WORK REQUEST: Every line of the data is to be output verbatim.

(Beginning of DATA SHOWN)

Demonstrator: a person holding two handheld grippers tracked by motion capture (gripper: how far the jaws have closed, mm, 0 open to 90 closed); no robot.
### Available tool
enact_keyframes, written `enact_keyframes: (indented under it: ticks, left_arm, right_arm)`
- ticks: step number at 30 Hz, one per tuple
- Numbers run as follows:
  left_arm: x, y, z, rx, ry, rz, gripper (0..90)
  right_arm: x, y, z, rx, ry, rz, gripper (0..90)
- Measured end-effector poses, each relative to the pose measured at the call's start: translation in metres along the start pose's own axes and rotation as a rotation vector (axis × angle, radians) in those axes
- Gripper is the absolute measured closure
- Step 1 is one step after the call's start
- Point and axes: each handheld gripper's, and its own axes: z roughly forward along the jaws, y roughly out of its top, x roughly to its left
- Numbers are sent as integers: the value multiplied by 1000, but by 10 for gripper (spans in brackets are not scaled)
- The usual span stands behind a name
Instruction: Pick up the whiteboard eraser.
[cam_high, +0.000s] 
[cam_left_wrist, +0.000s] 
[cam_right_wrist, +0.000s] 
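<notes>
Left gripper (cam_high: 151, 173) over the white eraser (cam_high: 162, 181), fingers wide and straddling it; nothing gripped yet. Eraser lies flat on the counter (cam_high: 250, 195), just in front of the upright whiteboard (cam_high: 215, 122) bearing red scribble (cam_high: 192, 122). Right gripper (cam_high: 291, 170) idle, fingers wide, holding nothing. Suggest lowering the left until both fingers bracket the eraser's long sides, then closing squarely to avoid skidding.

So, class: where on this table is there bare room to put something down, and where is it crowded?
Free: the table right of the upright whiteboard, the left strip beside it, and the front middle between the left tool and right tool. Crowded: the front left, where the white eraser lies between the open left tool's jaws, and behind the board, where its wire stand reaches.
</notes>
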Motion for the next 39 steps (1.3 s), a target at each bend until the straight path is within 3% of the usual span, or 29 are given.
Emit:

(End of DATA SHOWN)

SOLUTION BELOW:
Demonstrator: a person holding two handheld grippers tracked by motion capture (gripper: how far the jaws have closed, mm, 0 open to 90 closed); no robot.
### Available tool
enact_keyframes, written `enact_keyframes: (indented under it: ticks, left_arm, right_arm)`
- ticks: step number at 30 Hz, one per tuple
- Numbers run as follows:
  left_arm: x, y, z, rx, ry, rz, gripper (0..90)
  right_arm: x, y, z, rx, ry, rz, gripper (0..90)
- Measured end-effector poses, each relative to the pose measured at the call's start: translation in metres along the start pose's own axes and rotation as a rotation vector (axis × angle, radians) in those axes
- Gripper is the absolute measured closure
- Step 1 is one step after the call's start
- Point and axes: each handheld gripper's, and its own axes: z roughly forward along the jaws, y roughly out of its top, x roughly to its left
- Numbers are sent as integers: the value multiplied by 1000, but by 10 for gripper (spans in brackets are not scaled)
- The usual span stands behind a name
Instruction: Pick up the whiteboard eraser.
[cam_high, +0.000s] 
[cam_left_wrist, +0.000s] 
[cam_right_wrist, +0.000s] 
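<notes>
Left gripper (cam_high: 151, 173) over the white eraser (cam_high: 162, 181), fingers wide and straddling it; nothing gripped yet. Eraser lies flat on the counter (cam_high: 250, 195), just in front of the upright whiteboard (cam_high: 215, 122) bearing red scribble (cam_high: 192, 122). Right gripper (cam_high: 291, 170) idle, fingers wide, holding nothing. Suggest lowering the left until both fingers bracket the eraser's long sides, then closing squarely to avoid skidding.

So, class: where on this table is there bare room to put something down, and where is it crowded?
Free: the table right of the upright whiteboard, the left strip beside it, and the front middle between the left tool and right tool. Crowded: the front left, where the white eraser lies between the open left tool's jaws, and behind the board, where its wire stand reaches.
</notes>
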Motion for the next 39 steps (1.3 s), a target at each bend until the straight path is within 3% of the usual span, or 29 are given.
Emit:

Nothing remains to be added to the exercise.